Recruitment Suggestions for Search Committees
Begin to establish a network of contacts
across the country. Once established, this network can be used each
time a position needs to be filled.
Use brainstorming to come up with a
list of contacts. For example, consider the following:
Where did each search committee
member attend graduate school? Does he or she remember any promising
minority or women graduate students, faculty members, or administrators
who might be invited to apply for a position here?
Have search committee members been
employed at others schools before coming to K-State?

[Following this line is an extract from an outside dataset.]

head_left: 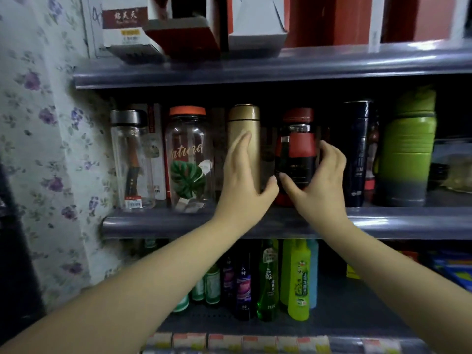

If so,
what promising minority and women colleagues did they know there?
Search committee members can poll
their K-State colleagues about their graduate school colleagues,
or colleagues from places of former employment .
What promising minorities and women
have search committee members observed giving papers and participating
in discussions at national or regional meetings?
Think of some white male colleagues
across the country who could be contacted and asked about promising
minorities and women of their acquaintance.
What minority or women's caucuses
and committees exist within the discipline's professional organizations?
Once you have a list of possible contacts,
it is important to follow up with personal invitations to apply. It
is not enough to ask a secondary contact to pass the word on. Candidates
have frequrently reported that it was the warm, sincere, and personal
call which stirred their interest, allowed them to ask questions,
and eventually led to their application.
It is important to note that a personal
invitation to apply does not imply that preference will be given.
An invitation to apply is not the same as a job offer. Personal contacts
have been routinely used for years to attract white males into applicant
pools. This strategy merely extends an accepted practice to include
women and minorities so that truly representative pools can be formed.
In some cases, minority and women contacts
may be persons who already have high-ranking positions elsewhere.
Thus threre may be a perception that it would be useless to call them
when we are filling a lower-ranking position such as that for assistant
professor. However, even though these contacts may not be interested
for themselves, they may know of other promising minorities and women
who would be interested, and are therefore valuable contacts.
All efforts to make personal contacts
should be documented on the Recruitment Plan submitted to the Affirmative
Action Office.
Search committee members need to be
especially aware of attitudes which can be very detrimental to attracting
minorities and women to K-State. Such attitudes ("Why would a single
woman or a minority want to come here? Her social life would be terrible,
and there aren't many other minorities around." or "What will his
or her spouse do?") should be avoided.
Search committe members need to be aware
of recent national studies which reveal that women's work and credentials
tend to be undervalued in comparison to those of men. Search committees
need to exercise care that once in applicant pools, women and minorities
are judged by the same criteria as those applied to men.